■ Aim of the exercise ■
The records must be retyped exactly, with no pictures included.

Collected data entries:
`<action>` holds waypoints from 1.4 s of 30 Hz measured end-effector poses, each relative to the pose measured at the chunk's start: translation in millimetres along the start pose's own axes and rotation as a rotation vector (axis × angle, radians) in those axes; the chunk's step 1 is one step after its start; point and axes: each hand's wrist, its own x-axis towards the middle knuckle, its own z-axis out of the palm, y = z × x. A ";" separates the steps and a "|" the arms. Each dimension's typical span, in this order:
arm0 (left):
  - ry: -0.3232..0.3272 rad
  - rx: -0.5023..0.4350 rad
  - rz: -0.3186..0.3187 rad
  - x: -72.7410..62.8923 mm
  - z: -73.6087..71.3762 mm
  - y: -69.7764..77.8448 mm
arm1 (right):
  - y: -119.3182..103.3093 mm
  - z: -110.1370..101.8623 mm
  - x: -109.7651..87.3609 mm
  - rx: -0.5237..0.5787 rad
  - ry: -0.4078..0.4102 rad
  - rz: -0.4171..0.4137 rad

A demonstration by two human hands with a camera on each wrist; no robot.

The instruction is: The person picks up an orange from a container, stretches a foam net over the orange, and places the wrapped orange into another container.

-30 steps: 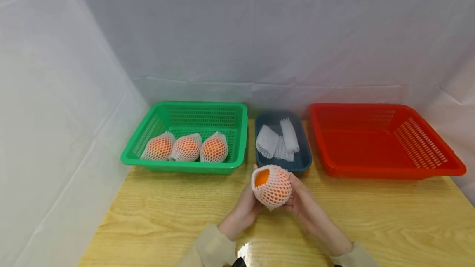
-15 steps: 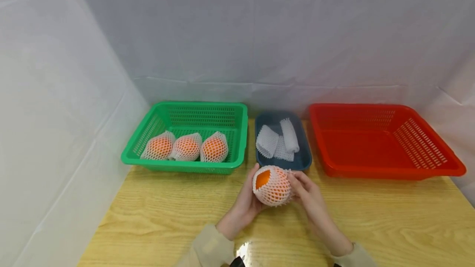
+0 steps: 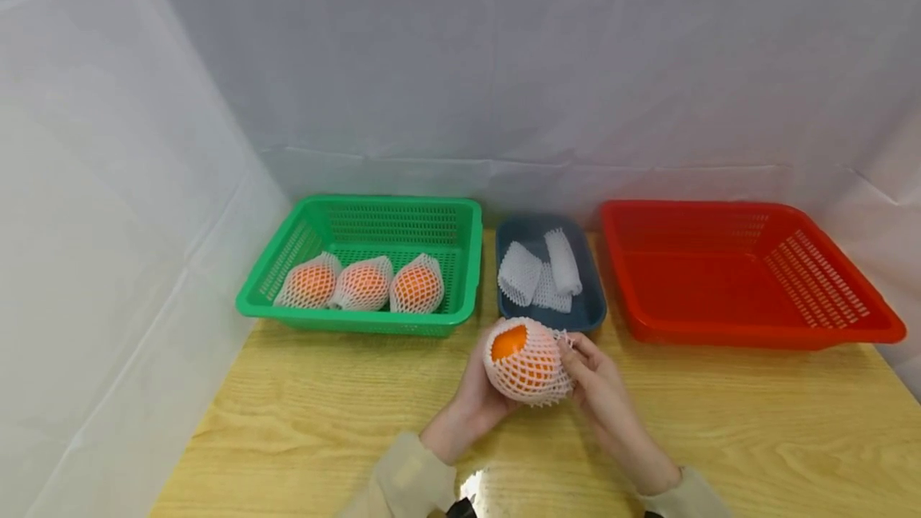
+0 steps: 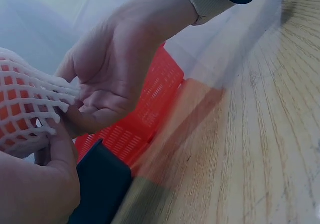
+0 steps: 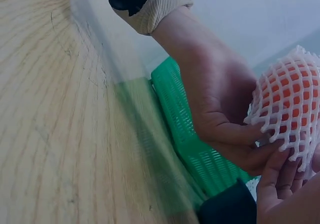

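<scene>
An orange fruit [image 3: 508,341] sits inside a white foam fruit net [image 3: 535,374], held above the table in front of the blue tray. Its bare skin shows through the net's opening at the upper left. My left hand [image 3: 471,402] grips the netted fruit from the left and below, some fingers hidden behind it. At the right side, the thumb and fingers of my right hand [image 3: 608,398] pinch the net's loose edge. In the left wrist view, fingers of both hands meet at the jagged net edge [image 4: 55,103]. The right wrist view shows the net [image 5: 292,98] covering the fruit's side.
A green basket [image 3: 360,324] at the back left holds 3 netted orange fruits [image 3: 362,284]. Several white foam nets [image 3: 520,272] lie in the dark blue tray [image 3: 590,278] at the back middle. Right of it stands a red basket [image 3: 719,278]. White sheeting [image 3: 460,62] walls the table.
My right hand has shifted from cupping the fruit's right side to pinching the net's edge there. The net now extends further right, and the fruit has turned slightly in my left hand.
</scene>
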 end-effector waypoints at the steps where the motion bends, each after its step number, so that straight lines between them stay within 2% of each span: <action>1: -0.001 -0.002 -0.002 0.0 0.6 0.2 | 0.9 -0.2 0.4 0.003 -0.002 0.004; 4: 0.000 -0.016 -0.004 -0.7 1.3 0.1 | 3.0 -1.0 1.4 0.003 0.000 0.011; 7: 0.009 -0.032 -0.009 -0.5 -0.1 -0.6 | 3.5 -1.7 1.6 -0.042 0.029 0.004; 10: 0.018 -0.041 -0.016 -0.1 -1.8 -0.3 | 3.3 -2.6 0.8 -0.167 0.070 -0.074; 13: 0.016 -0.051 -0.019 0.0 -2.9 0.4 | 1.9 -3.9 -1.1 -0.291 0.076 -0.239; 15: 0.010 -0.056 -0.018 0.3 -3.2 0.4 | -0.1 -4.9 -2.6 -0.344 0.027 -0.366; 18: -0.009 -0.050 -0.015 1.0 -2.9 -0.5 | -3.8 -6.1 -4.0 -0.430 -0.132 -0.537; 21: -0.050 -0.009 -0.008 1.5 -1.5 -2.0 | -6.8 -2.9 -6.8 -0.605 -0.245 -0.622; 23: -0.082 0.023 0.008 1.9 -0.1 -2.8 | -7.5 0.9 -8.0 -0.731 -0.242 -0.654; 25: -0.094 0.065 0.030 1.6 1.3 -2.9 | -7.4 4.5 -9.1 -0.804 -0.204 -0.661; 28: -0.091 0.159 0.093 1.8 2.9 -0.8 | -7.2 6.7 -9.4 -0.794 -0.137 -0.641; 33: 0.047 0.365 0.202 -2.6 2.9 8.8 | -10.9 5.8 -10.6 -0.683 -0.082 -0.526; 35: 0.079 0.392 0.232 -5.4 3.4 12.6 | -13.3 5.1 -9.9 -0.632 -0.073 -0.487; 37: 0.048 0.430 0.276 -8.0 4.2 15.4 | -15.2 5.1 -8.7 -0.590 -0.062 -0.463; 42: -0.121 0.540 0.349 -14.6 8.4 18.4 | -17.3 5.8 -6.6 -0.537 -0.080 -0.496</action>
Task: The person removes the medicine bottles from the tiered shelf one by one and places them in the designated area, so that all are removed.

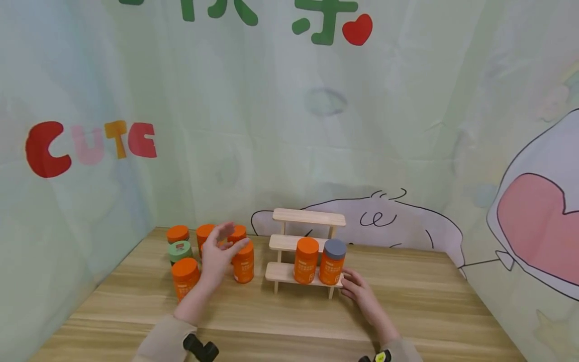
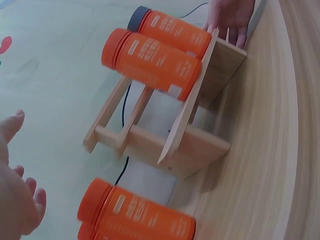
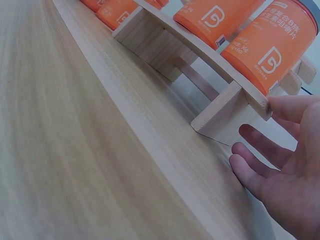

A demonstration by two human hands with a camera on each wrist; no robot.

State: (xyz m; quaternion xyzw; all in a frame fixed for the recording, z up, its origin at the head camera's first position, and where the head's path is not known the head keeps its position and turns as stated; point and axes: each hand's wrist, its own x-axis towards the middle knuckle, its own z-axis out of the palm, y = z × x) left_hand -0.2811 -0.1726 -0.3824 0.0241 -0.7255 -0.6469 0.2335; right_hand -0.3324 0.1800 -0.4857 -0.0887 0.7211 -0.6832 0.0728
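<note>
A small three-tier wooden shelf (image 1: 309,217) stands on the table. Its lowest tier bears an orange bottle with an orange cap (image 1: 306,262) and, right beside it, an orange bottle with a grey cap (image 1: 332,266). My right hand (image 1: 360,294) is at the right end of that tier, its thumb touching the board's end in the right wrist view and its other fingers loosely bent. Over the group of bottles on the left, my left hand (image 1: 216,259) is raised with fingers and thumb apart, holding nothing. An orange-capped bottle (image 1: 244,266) stands just right of it.
More orange-capped bottles, one at front left (image 1: 185,276) and others behind, stand around a green-lidded jar (image 1: 180,250). The wooden table (image 1: 280,322) meets a printed cloth backdrop (image 1: 271,125) at the back and sides. A thin dark cord (image 2: 122,170) runs behind the shelf.
</note>
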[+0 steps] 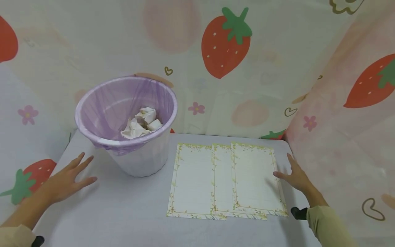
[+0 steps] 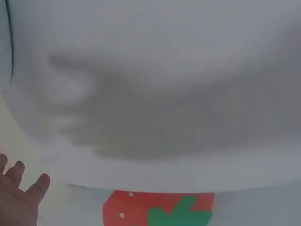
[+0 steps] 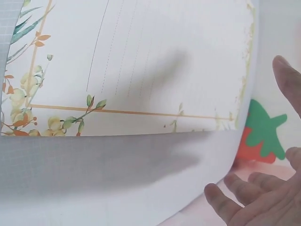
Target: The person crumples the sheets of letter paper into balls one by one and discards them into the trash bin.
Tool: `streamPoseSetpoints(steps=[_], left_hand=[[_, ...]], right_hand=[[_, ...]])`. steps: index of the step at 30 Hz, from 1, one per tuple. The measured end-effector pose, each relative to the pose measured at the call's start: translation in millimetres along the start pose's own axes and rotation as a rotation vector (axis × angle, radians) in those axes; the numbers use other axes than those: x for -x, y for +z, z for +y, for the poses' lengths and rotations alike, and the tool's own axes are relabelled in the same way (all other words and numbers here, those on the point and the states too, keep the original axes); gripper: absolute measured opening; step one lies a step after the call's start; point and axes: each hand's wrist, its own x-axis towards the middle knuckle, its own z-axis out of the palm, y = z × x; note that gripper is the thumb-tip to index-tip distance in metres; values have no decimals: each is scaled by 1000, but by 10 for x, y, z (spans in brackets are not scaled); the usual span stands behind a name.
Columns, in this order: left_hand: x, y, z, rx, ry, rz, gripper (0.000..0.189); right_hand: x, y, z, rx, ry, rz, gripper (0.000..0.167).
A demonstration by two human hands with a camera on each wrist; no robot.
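Observation:
My left hand (image 1: 66, 183) hovers over the left side of the table, in front of a white bin, with fingers spread and nothing held. The bin (image 1: 143, 163) has a purple liner (image 1: 103, 113) and contains several crumpled white papers (image 1: 139, 125). Three sheets of floral-bordered paper lie overlapping on the table: a left sheet (image 1: 192, 181), a middle one (image 1: 222, 185) and a right one (image 1: 254, 178) on top. Close to the right sheet's outer edge, my right hand (image 1: 297, 175) is raised with its fingers apart and holds nothing. Its shadow falls across that sheet in the right wrist view.
A pale cloth covers the table (image 1: 132, 212). Behind it and at both sides hang curtains (image 1: 277, 68) printed with strawberries, flowers and hearts. The bin stands at the back left, close to the rear curtain.

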Motion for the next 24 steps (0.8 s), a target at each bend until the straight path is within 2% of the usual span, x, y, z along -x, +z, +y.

■ Solved problem ■
`<action>` holds waypoints from 1.4 s of 30 Hz measured end-effector poses, each relative to the pose measured at the chunk's start: translation in millimetres along the start pose's own axes and rotation as a rotation vector (axis × angle, radians) in those axes; the chunk's step 1 is one step after its start; point and axes: each hand's wrist, its own x-axis towards the middle knuckle, its own z-axis out of the palm, y = z × x. A ";" separates the steps and a "|" the arms. Each dimension's typical span, in this order:
arm0 (left):
  - ry: -0.3232..0.3272 rad
  - rx: -0.5023..0.4350 rad
  - rz: -0.3186..0.3187 rad
  - x: -72.7410..62.8923 mm
  - z: -73.6087..71.3762 mm
  - y: -69.7764..77.8448 mm
arm1 (right):
  - y: -119.3182..103.3093 mm
  - z: -110.1370..101.8623 mm
  - x: -109.7651..87.3609 mm
  - rx: -0.5237..0.5787 rad
  - ry: -0.4078..0.4102 rad
  - rz: -0.4171..0.4137 rad

A demonstration by two human hands with a camera on each wrist; no robot.

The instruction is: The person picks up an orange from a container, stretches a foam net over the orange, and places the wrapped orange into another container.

-30 steps: 
-15 steps: 
+0 steps: 
+0 steps: 
+0 steps: 

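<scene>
An orange fruit [image 3: 508,341] sits inside a white foam fruit net [image 3: 535,374], held above the table in front of the blue tray. Its bare skin shows through the net's opening at the upper left. My left hand [image 3: 471,402] grips the netted fruit from the left and below, some fingers hidden behind it. At the right side, the thumb and fingers of my right hand [image 3: 608,398] pinch the net's loose edge. In the left wrist view, fingers of both hands meet at the jagged net edge [image 4: 55,103]. The right wrist view shows the net [image 5: 292,98] covering the fruit's side.
A green basket [image 3: 360,324] at the back left holds 3 netted orange fruits [image 3: 362,284]. Several white foam nets [image 3: 520,272] lie in the dark blue tray [image 3: 590,278] at the back middle. Right of it stands a red basket [image 3: 719,278]. White sheeting [image 3: 460,62] walls the table.
My right hand has shifted from cupping the fruit's right side to pinching the net's edge there. The net now extends further right, and the fruit has turned slightly in my left hand.
</scene>
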 end-effector waypoints at the steps where the motion bends, each after its step number, so that straight lines between them stay within 2% of each span: <action>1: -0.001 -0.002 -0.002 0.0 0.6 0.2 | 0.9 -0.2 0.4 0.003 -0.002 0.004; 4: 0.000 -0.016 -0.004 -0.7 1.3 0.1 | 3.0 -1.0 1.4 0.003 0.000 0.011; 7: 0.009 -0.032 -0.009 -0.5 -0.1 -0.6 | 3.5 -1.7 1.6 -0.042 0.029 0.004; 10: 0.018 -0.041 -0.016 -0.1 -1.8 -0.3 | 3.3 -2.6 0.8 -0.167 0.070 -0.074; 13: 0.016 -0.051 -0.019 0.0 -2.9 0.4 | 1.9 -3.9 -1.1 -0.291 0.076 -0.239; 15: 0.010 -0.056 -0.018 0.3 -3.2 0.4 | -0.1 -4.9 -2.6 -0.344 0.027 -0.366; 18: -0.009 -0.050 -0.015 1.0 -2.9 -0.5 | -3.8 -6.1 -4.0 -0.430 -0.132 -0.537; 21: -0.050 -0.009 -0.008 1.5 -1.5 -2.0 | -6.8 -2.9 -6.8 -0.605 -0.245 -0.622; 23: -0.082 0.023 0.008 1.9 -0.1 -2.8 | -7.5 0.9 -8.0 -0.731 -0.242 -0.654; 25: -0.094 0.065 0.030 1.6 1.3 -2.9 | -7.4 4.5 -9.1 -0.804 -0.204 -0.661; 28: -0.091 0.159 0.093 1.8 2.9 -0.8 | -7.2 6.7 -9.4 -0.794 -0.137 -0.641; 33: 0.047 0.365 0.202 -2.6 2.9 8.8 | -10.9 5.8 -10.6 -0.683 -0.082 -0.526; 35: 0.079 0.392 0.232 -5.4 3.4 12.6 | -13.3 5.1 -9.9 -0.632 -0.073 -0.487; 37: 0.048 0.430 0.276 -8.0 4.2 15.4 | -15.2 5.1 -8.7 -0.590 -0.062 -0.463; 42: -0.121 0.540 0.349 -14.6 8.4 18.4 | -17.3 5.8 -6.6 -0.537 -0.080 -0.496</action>
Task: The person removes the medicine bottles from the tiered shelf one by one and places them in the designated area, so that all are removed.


A demonstration by two human hands with a camera on each wrist; no robot.

State: (xyz m; quaternion xyzw; all in a frame fixed for the recording, z up, its origin at the head camera's first position, and where the head's path is not known the head keeps its position and turns as stated; point and axes: each hand's wrist, its own x-axis towards the middle knuckle, its own z-axis out of the palm, y = z × x) left_hand -0.2811 -0.1726 -0.3824 0.0241 -0.7255 -0.6469 0.2335; right_hand -0.3324 0.1800 -0.4857 -0.0887 0.7211 -0.6832 0.0728
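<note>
A small three-tier wooden shelf (image 1: 309,217) stands on the table. Its lowest tier bears an orange bottle with an orange cap (image 1: 306,262) and, right beside it, an orange bottle with a grey cap (image 1: 332,266). My right hand (image 1: 360,294) is at the right end of that tier, its thumb touching the board's end in the right wrist view and its other fingers loosely bent. Over the group of bottles on the left, my left hand (image 1: 216,259) is raised with fingers and thumb apart, holding nothing. An orange-capped bottle (image 1: 244,266) stands just right of it.
More orange-capped bottles, one at front left (image 1: 185,276) and others behind, stand around a green-lidded jar (image 1: 180,250). The wooden table (image 1: 280,322) meets a printed cloth backdrop (image 1: 271,125) at the back and sides. A thin dark cord (image 2: 122,170) runs behind the shelf.
</note>
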[+0 steps] 
[+0 steps] 
[+0 steps] 
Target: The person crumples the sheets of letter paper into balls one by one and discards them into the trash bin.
Tool: `streamPoseSetpoints(steps=[_], left_hand=[[_, ...]], right_hand=[[_, ...]])`. steps: index of the step at 30 Hz, from 1, one per tuple. The measured end-effector pose, each relative to the pose measured at the call's start: translation in millimetres along the start pose's own axes and rotation as a rotation vector (axis × angle, radians) in those axes; the numbers use other axes than those: x for -x, y for +z, z for +y, for the poses' lengths and rotations alike, and the tool's own axes are relabelled in the same way (all other words and numbers here, those on the point and the states too, keep the original axes); gripper: absolute measured opening; step one lies a step after the call's start; point and axes: each hand's wrist, its own x-axis towards the middle knuckle, its own z-axis out of the palm, y = z × x; note that gripper is the thumb-tip to index-tip distance in metres; values have no decimals: each is scaled by 1000, but by 10 for x, y, z (spans in brackets are not scaled); the usual span stands behind a name.
Columns, in this order: left_hand: x, y, z, rx, ry, rz, gripper (0.000..0.189); right_hand: x, y, z, rx, ry, rz, gripper (0.000..0.167).
A demonstration by two human hands with a camera on each wrist; no robot.
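Observation:
My left hand (image 1: 66, 183) hovers over the left side of the table, in front of a white bin, with fingers spread and nothing held. The bin (image 1: 143, 163) has a purple liner (image 1: 103, 113) and contains several crumpled white papers (image 1: 139, 125). Three sheets of floral-bordered paper lie overlapping on the table: a left sheet (image 1: 192, 181), a middle one (image 1: 222, 185) and a right one (image 1: 254, 178) on top. Close to the right sheet's outer edge, my right hand (image 1: 297, 175) is raised with its fingers apart and holds nothing. Its shadow falls across that sheet in the right wrist view.
A pale cloth covers the table (image 1: 132, 212). Behind it and at both sides hang curtains (image 1: 277, 68) printed with strawberries, flowers and hearts. The bin stands at the back left, close to the rear curtain.
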
Motion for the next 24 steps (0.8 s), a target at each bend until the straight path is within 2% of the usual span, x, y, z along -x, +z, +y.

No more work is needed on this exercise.